■ SUPPLIED MATERIAL ■
*** Begin section ***
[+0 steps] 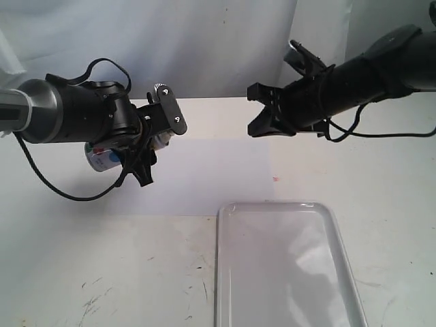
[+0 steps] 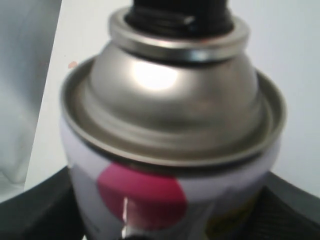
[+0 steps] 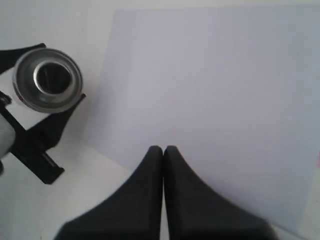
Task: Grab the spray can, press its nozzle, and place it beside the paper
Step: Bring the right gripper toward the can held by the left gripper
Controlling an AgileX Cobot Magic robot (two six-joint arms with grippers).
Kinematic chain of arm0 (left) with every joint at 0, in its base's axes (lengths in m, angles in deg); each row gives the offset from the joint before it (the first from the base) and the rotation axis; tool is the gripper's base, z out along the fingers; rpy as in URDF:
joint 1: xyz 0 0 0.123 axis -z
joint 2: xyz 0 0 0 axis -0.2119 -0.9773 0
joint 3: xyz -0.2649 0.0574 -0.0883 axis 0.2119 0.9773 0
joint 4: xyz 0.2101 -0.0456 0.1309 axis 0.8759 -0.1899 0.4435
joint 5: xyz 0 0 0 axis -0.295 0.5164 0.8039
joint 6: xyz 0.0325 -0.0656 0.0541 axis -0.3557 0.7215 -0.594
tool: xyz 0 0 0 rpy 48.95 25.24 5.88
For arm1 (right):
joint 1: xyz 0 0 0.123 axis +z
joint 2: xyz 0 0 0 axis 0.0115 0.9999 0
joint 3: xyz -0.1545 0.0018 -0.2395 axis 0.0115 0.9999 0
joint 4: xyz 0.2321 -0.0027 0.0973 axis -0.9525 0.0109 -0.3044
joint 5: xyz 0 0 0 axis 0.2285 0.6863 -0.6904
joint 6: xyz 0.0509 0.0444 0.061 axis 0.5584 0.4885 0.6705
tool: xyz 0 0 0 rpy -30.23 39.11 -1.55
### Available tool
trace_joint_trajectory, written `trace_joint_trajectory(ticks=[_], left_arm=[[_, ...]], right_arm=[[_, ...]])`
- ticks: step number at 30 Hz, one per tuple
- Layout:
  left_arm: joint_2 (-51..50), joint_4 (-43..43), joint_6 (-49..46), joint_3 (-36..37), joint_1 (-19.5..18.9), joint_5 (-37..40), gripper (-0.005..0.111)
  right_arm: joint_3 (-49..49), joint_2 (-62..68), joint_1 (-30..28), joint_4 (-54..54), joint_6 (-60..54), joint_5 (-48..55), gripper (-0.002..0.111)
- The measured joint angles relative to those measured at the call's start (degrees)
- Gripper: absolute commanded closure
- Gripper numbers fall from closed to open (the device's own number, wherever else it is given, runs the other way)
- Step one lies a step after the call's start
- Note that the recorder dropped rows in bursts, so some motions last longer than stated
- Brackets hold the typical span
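You have the spray can [image 1: 102, 160] held in the left gripper [image 1: 158, 142] above the table [image 1: 82, 272] at the paper's [image 1: 218, 177] left edge, the right gripper [image 1: 251, 109] over the paper's right part opposite the can, and the tray [image 1: 219, 272] on the table before the paper, towards the right.

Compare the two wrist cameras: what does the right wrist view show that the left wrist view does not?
Only the right wrist view: the right gripper, its fingers pressed together, the paper beyond it, and the spray can seen end-on. Only the left wrist view: the can's side close up, with its silver shoulder and a red dot on the label. Both: the can with its black nozzle, clamped in the left gripper.
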Motion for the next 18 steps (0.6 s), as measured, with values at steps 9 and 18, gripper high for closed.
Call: trace_joint_trajectory(ticks=[9, 18], left_arm=[[0.0, 0.0, 0.0, 0.0, 0.9, 0.8, 0.107], [0.0, 0.0, 0.0, 0.0, 1.2, 0.8, 0.107]], right_arm=[[-15.8, 12.1, -1.7, -11.6, -2.9, 14.8, 0.108], [-20.9, 19.8, -1.6, -15.9, -3.5, 19.8, 0.108]])
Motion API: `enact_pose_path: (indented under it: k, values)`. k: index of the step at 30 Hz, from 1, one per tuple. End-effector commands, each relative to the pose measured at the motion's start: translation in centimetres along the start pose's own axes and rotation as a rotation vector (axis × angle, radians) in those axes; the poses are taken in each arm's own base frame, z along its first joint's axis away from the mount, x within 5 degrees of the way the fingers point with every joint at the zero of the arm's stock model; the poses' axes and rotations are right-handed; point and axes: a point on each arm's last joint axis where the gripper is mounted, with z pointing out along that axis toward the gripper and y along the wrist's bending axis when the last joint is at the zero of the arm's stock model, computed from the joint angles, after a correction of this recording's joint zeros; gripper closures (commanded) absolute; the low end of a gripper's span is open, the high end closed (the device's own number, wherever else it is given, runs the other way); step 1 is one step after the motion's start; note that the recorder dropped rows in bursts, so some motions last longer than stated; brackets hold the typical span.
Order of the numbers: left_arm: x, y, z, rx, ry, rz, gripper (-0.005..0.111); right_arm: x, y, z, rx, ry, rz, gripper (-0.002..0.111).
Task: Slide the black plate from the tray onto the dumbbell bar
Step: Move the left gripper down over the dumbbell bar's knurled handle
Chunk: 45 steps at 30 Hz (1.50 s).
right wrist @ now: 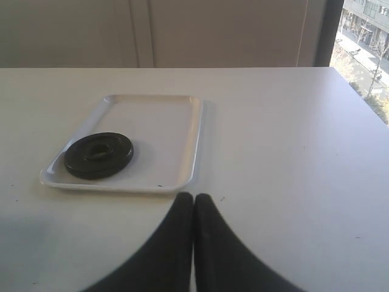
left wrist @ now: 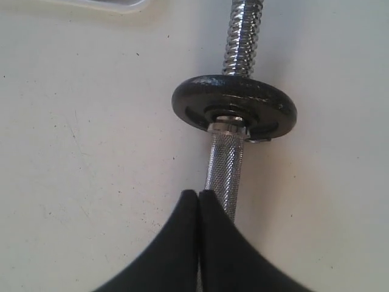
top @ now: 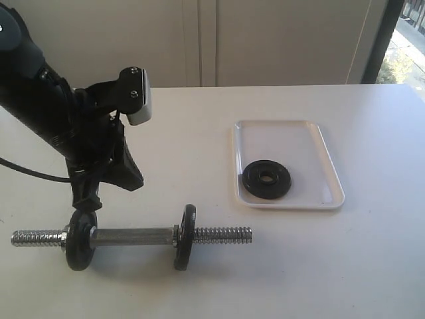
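Note:
The black plate (top: 267, 179) lies flat in the near left part of the white tray (top: 292, 136); the right wrist view also shows the plate (right wrist: 99, 155) in the tray (right wrist: 158, 115). The dumbbell bar (top: 133, 236) rests on the table in front, with two black discs (top: 184, 236) on it and both threaded ends bare. My left gripper (top: 85, 201) hangs just above the bar's left disc. In the left wrist view the left gripper (left wrist: 199, 193) is shut and empty over the knurled bar (left wrist: 223, 164). My right gripper (right wrist: 194, 198) is shut and empty, short of the tray's near edge.
The white table (top: 372, 266) reaches to a wall at the back. A window (right wrist: 364, 36) lies at the far right. The left arm's black body (top: 40, 93) rises over the table's left side.

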Motion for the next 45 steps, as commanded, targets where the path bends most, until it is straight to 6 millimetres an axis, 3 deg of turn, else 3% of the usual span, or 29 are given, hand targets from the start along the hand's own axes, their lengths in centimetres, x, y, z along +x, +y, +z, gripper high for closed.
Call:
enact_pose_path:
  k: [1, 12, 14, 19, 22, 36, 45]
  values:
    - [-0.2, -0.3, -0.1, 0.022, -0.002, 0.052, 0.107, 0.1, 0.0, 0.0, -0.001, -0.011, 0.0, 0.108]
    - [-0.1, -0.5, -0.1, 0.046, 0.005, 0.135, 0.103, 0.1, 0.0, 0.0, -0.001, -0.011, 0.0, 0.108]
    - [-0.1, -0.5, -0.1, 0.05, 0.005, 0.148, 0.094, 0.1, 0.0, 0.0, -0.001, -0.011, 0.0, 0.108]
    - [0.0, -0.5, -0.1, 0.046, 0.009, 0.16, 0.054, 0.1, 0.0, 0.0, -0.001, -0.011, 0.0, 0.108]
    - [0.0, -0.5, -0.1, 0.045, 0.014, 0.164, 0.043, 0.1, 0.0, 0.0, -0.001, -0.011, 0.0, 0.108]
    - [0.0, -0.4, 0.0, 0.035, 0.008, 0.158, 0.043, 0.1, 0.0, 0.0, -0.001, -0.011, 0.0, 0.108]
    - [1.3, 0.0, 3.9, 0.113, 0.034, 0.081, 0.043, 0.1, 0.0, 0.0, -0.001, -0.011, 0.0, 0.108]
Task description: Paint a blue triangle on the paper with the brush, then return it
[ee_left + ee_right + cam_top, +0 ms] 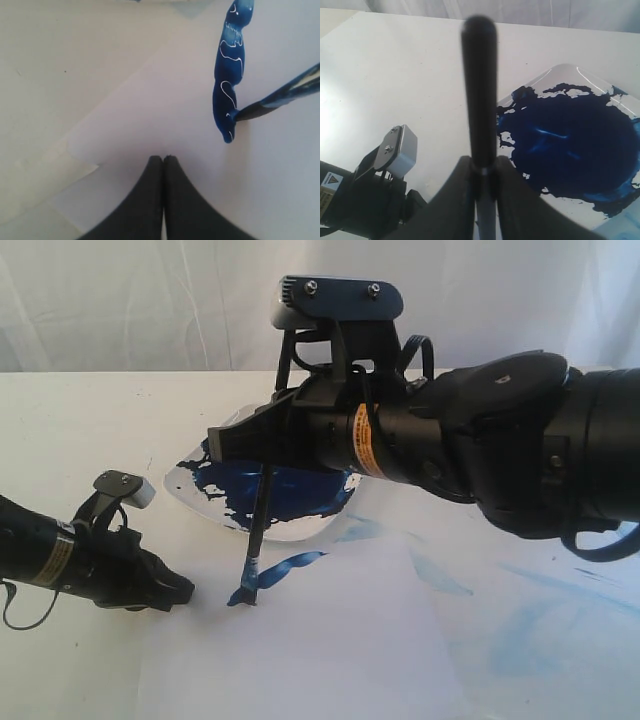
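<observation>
The brush (256, 530) stands nearly upright, its black handle (479, 90) pinched in my right gripper (240, 448) (484, 165), which is shut on it. Its blue bristle tip (244, 595) (241, 114) touches the paper (330, 650) (170, 100) at the near end of one thick mid-blue stroke (290, 568) (229, 75). Only this single stroke shows; no closed blue triangle is in view. My left gripper (186, 590) (163, 159) is shut with nothing in it, low over the paper's left edge, a little left of the brush tip.
A white square dish (185, 485) (570, 70) with a dark blue paint pool (290, 490) (570, 145) sits just behind the paper, under the right gripper. Faint pale-blue smears (520, 630) mark the paper's right side. The left arm's wrist camera (400, 150) is close beside the brush.
</observation>
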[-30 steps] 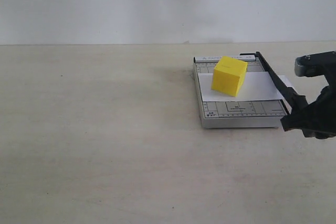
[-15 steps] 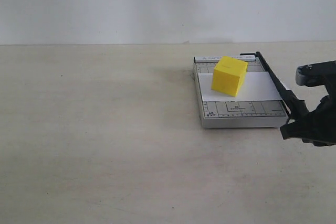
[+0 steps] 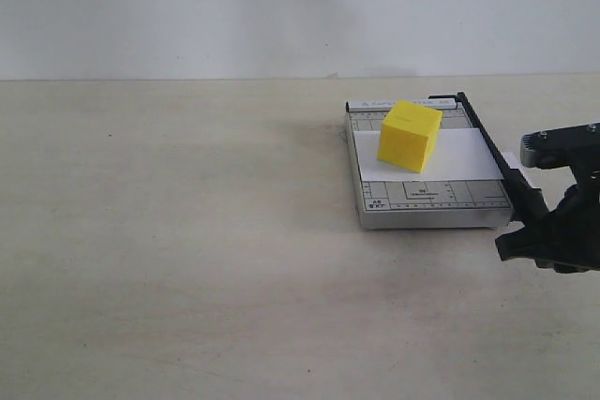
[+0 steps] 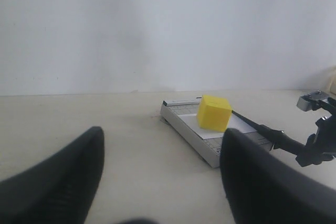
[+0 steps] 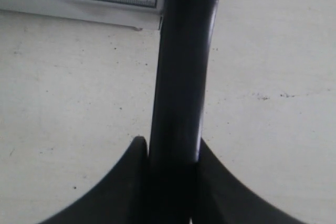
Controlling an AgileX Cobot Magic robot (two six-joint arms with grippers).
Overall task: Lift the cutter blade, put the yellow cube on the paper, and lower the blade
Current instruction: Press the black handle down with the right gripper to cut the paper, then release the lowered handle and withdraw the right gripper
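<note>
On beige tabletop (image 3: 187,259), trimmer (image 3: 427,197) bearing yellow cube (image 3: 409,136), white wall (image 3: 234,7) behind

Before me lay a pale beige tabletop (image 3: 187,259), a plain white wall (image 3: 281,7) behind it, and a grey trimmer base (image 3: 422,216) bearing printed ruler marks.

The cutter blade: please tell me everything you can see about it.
The cutter blade is a long thin black lever, hinged at the far corner of the grey trimmer base. It lies low along the base's right edge, crossing the white paper. Its thick, rounded handle juts past the front edge, clamped in the right end effector.
</note>
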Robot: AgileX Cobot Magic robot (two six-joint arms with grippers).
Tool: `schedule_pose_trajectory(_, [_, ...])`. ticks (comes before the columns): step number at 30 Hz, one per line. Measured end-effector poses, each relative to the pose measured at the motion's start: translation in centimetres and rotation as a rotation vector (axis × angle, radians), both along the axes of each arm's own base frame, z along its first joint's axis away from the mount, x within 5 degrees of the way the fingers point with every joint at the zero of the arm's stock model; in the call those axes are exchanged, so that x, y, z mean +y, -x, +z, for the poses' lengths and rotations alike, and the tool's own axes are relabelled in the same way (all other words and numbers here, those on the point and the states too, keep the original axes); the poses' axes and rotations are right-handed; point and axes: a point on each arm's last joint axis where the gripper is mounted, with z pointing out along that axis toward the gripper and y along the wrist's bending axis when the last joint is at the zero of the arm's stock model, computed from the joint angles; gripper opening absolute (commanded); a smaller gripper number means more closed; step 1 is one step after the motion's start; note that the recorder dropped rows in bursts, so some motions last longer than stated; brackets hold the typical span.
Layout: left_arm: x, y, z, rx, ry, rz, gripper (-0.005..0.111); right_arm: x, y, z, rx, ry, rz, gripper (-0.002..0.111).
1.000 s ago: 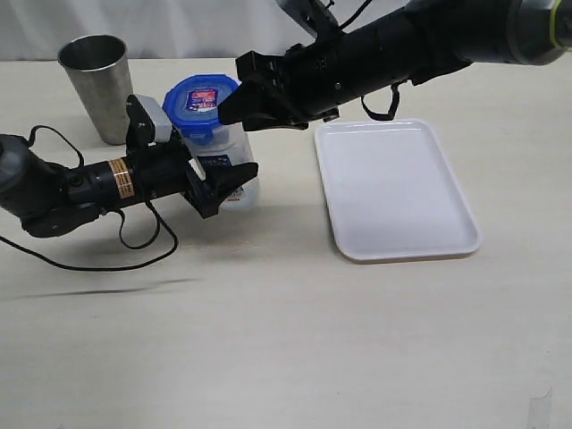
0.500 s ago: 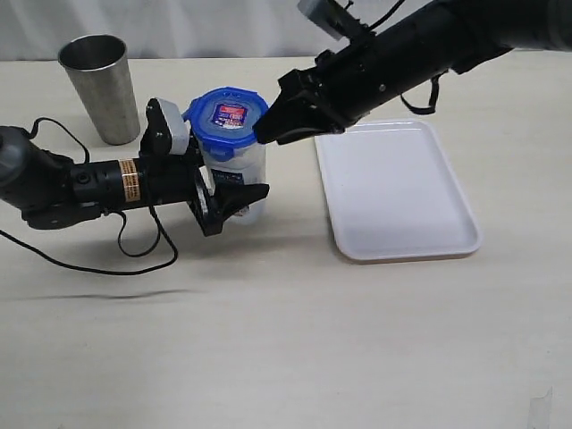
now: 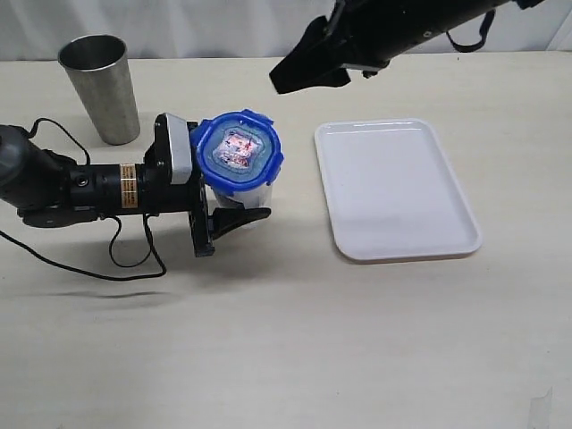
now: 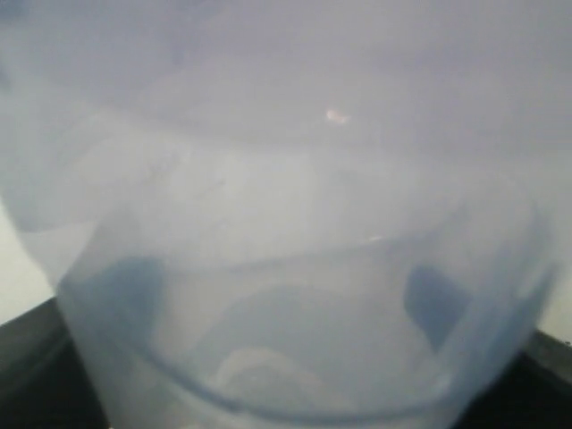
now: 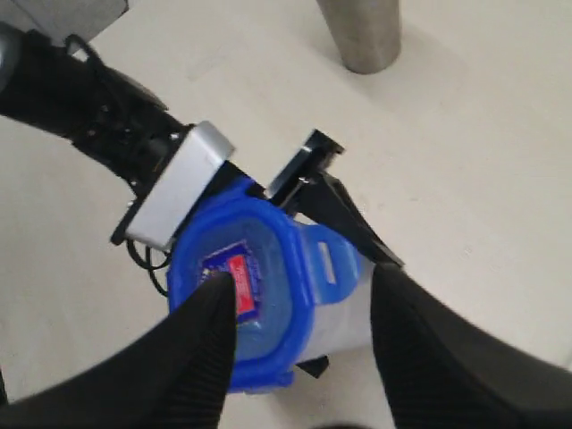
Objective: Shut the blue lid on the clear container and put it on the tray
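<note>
The clear container (image 3: 243,198) is off the table, tilted, with my left gripper (image 3: 234,207) shut on its body. The blue lid (image 3: 238,150) sits on its mouth, its red-and-white label facing up. In the left wrist view the container (image 4: 295,295) fills the picture, blurred, with dark fingers (image 4: 27,380) at the corners. My right gripper (image 3: 299,73) hangs open and empty above and to the right of the lid. The right wrist view looks down between its fingers (image 5: 192,357) onto the lid (image 5: 268,304) and container (image 5: 344,308). The white tray (image 3: 398,192) lies to the right.
A tapered steel cup (image 3: 98,85) stands at the back left, behind the left arm, and shows in the right wrist view too (image 5: 362,31). The left arm's black cable (image 3: 98,264) loops over the table in front of it.
My right gripper has lifted off the lid and drawn up and to the right. The left gripper has tipped the lidded container and shifted it slightly right.
</note>
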Motion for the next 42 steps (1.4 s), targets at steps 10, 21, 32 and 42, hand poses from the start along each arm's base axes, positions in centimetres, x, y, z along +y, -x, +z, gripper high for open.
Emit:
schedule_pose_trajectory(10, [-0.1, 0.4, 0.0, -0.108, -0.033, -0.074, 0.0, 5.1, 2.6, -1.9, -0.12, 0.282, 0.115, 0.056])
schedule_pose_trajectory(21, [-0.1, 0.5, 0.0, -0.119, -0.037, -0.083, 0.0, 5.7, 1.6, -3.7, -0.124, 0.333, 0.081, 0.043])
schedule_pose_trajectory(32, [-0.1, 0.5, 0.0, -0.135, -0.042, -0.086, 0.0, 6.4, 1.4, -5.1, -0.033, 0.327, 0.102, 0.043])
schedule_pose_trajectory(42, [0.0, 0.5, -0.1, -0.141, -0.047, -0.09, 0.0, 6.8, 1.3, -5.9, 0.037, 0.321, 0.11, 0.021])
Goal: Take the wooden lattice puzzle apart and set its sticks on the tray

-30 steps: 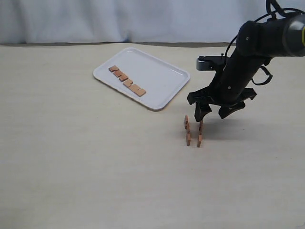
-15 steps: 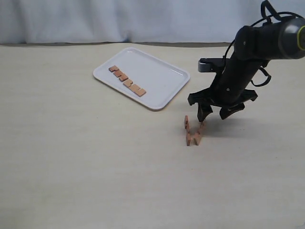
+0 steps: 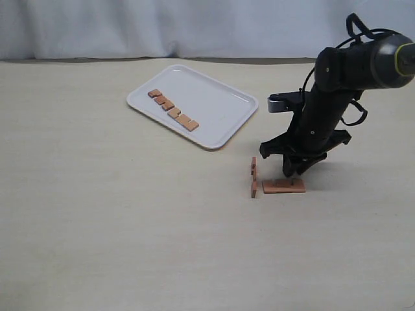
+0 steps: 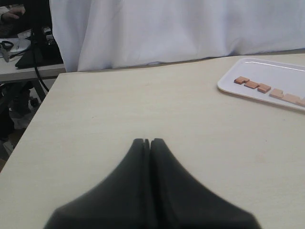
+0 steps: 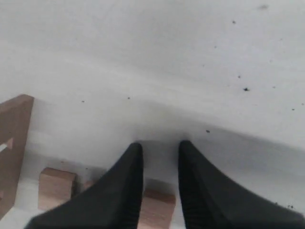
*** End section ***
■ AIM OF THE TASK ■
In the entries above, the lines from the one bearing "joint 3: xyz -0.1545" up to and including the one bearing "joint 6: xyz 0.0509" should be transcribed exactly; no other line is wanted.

■ RESULT FOR THIS TASK ■
joint 3: xyz -0.1545 0.0018 -0.2395 axis 0.0115 0.9999 0
joint 4: xyz 0.2321 -0.0027 0.0973 axis -0.9525 0.0109 -0.3044
joint 5: xyz 0 0 0 axis 0.2285 0.6863 -0.6904
joint 6: xyz 0.0509 0.0444 0.061 axis 0.5584 0.4885 0.6705

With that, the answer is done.